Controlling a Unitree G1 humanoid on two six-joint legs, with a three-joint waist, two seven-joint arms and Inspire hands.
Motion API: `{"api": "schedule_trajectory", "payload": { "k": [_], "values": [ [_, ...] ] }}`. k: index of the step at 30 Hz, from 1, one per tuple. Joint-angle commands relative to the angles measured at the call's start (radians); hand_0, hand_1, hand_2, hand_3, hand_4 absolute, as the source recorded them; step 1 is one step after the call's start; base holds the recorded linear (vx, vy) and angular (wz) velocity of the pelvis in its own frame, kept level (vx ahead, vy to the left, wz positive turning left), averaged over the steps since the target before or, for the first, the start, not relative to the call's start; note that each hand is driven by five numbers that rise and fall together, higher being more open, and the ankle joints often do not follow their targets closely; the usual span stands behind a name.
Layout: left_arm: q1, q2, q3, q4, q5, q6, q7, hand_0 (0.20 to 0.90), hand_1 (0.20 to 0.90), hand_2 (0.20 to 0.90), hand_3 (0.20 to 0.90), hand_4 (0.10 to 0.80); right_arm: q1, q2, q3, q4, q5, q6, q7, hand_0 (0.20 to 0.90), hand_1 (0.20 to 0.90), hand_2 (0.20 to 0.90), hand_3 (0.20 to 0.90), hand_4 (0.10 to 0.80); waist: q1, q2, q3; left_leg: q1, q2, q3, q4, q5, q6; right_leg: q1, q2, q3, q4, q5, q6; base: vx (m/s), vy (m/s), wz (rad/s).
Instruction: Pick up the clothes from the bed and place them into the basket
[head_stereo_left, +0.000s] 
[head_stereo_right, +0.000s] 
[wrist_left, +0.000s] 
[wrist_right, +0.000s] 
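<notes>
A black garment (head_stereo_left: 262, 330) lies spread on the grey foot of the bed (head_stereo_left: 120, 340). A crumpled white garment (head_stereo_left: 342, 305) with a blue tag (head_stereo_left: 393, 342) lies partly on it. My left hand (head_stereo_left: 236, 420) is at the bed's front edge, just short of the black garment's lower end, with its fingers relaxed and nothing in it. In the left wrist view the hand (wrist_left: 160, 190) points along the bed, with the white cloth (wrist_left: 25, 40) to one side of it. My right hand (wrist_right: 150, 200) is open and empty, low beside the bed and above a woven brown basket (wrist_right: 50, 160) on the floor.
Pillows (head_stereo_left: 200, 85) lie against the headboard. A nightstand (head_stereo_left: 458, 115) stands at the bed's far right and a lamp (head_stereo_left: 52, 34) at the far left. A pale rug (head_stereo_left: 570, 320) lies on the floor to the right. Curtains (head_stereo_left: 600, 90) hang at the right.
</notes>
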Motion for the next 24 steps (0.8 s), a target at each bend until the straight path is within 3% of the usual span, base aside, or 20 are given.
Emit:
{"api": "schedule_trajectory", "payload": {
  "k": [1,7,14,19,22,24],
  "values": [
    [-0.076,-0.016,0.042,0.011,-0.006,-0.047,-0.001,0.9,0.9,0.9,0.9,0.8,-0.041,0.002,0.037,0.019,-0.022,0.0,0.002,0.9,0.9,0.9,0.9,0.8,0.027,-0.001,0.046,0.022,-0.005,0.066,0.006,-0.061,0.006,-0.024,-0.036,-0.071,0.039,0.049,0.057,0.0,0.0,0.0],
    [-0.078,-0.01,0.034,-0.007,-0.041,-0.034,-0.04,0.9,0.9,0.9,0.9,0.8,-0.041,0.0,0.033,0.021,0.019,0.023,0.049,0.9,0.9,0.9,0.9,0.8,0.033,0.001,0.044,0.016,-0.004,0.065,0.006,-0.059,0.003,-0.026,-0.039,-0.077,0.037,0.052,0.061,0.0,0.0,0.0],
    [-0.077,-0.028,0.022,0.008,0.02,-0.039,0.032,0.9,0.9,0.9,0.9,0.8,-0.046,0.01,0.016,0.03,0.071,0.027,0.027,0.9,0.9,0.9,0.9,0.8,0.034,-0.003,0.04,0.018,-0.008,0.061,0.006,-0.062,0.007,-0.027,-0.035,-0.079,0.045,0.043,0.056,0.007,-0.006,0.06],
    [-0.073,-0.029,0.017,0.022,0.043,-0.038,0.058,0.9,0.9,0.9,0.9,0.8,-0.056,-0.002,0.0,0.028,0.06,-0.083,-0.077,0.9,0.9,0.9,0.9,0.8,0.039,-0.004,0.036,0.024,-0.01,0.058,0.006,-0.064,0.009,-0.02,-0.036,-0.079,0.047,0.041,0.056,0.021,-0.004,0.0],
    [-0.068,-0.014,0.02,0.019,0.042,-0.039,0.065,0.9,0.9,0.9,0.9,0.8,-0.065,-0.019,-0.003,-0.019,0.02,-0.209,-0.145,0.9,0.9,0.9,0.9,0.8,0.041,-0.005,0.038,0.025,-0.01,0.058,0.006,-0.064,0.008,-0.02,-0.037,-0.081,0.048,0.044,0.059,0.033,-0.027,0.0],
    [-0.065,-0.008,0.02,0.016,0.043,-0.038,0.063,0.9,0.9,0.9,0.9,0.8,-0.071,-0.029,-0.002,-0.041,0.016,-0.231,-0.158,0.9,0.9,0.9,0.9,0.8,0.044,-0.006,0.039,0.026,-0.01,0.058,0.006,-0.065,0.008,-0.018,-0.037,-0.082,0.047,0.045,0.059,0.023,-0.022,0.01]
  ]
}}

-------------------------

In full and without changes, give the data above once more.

▶ [ANSWER BELOW]
Controlling a Unitree G1 humanoid on two six-joint legs, with a three-joint waist, two seven-joint arms and Inspire hands.
Motion API: `{"api": "schedule_trajectory", "payload": { "k": [_], "values": [ [_, ...] ] }}`. k: index of the step at 30 Hz, from 1, one per tuple. Joint-angle commands relative to the angles measured at the call's start (radians); hand_0, hand_1, hand_2, hand_3, hand_4 absolute, as the source recorded them; step 1 is one step after the call's start; base holds the recorded linear (vx, vy) and angular (wz) velocity of the pelvis in its own frame, kept level (vx ahead, vy to the left, wz positive turning left), averaged over the steps since the target before or, for the first, the start, not relative to the call's start; note that each hand is driven by five numbers that rise and fall together, higher being more open, and the ankle joints often do not follow their targets closely; the usual span stands behind a name.
Layout: left_arm: q1, q2, q3, q4, q5, q6, q7, hand_0 (0.20 to 0.90), hand_1 (0.20 to 0.90), hand_2 (0.20 to 0.90), hand_3 (0.20 to 0.90), hand_4 (0.10 to 0.80); right_arm: q1, q2, q3, q4, q5, q6, q7, hand_0 (0.20 to 0.90), hand_1 (0.20 to 0.90), hand_2 (0.20 to 0.90), hand_3 (0.20 to 0.90), hand_4 (0.10 to 0.80); waist: q1, q2, q3; left_leg: q1, q2, q3, q4, q5, q6; right_leg: q1, q2, q3, q4, q5, q6; base: vx (m/s), vy (m/s), wz (rad/s).
Instruction: Pick up the clothes from the bed and place them into the basket
[head_stereo_left, +0.000s] 
[head_stereo_right, +0.000s] 
[wrist_left, +0.000s] 
[wrist_right, +0.000s] 
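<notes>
A black garment (head_stereo_left: 262, 330) lies spread on the grey foot of the bed (head_stereo_left: 120, 340). A crumpled white garment (head_stereo_left: 342, 305) with a blue tag (head_stereo_left: 393, 342) lies partly on it. My left hand (head_stereo_left: 236, 420) is at the bed's front edge, just short of the black garment's lower end, with its fingers relaxed and nothing in it. In the left wrist view the hand (wrist_left: 160, 190) points along the bed, with the white cloth (wrist_left: 25, 40) to one side of it. My right hand (wrist_right: 150, 200) is open and empty, low beside the bed and above a woven brown basket (wrist_right: 50, 160) on the floor.
Pillows (head_stereo_left: 200, 85) lie against the headboard. A nightstand (head_stereo_left: 458, 115) stands at the bed's far right and a lamp (head_stereo_left: 52, 34) at the far left. A pale rug (head_stereo_left: 570, 320) lies on the floor to the right. Curtains (head_stereo_left: 600, 90) hang at the right.
</notes>
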Motion for the next 24 steps (0.8 s), a target at each bend until the straight path is within 3% of the usual span, base aside, or 20 are given.
Emit:
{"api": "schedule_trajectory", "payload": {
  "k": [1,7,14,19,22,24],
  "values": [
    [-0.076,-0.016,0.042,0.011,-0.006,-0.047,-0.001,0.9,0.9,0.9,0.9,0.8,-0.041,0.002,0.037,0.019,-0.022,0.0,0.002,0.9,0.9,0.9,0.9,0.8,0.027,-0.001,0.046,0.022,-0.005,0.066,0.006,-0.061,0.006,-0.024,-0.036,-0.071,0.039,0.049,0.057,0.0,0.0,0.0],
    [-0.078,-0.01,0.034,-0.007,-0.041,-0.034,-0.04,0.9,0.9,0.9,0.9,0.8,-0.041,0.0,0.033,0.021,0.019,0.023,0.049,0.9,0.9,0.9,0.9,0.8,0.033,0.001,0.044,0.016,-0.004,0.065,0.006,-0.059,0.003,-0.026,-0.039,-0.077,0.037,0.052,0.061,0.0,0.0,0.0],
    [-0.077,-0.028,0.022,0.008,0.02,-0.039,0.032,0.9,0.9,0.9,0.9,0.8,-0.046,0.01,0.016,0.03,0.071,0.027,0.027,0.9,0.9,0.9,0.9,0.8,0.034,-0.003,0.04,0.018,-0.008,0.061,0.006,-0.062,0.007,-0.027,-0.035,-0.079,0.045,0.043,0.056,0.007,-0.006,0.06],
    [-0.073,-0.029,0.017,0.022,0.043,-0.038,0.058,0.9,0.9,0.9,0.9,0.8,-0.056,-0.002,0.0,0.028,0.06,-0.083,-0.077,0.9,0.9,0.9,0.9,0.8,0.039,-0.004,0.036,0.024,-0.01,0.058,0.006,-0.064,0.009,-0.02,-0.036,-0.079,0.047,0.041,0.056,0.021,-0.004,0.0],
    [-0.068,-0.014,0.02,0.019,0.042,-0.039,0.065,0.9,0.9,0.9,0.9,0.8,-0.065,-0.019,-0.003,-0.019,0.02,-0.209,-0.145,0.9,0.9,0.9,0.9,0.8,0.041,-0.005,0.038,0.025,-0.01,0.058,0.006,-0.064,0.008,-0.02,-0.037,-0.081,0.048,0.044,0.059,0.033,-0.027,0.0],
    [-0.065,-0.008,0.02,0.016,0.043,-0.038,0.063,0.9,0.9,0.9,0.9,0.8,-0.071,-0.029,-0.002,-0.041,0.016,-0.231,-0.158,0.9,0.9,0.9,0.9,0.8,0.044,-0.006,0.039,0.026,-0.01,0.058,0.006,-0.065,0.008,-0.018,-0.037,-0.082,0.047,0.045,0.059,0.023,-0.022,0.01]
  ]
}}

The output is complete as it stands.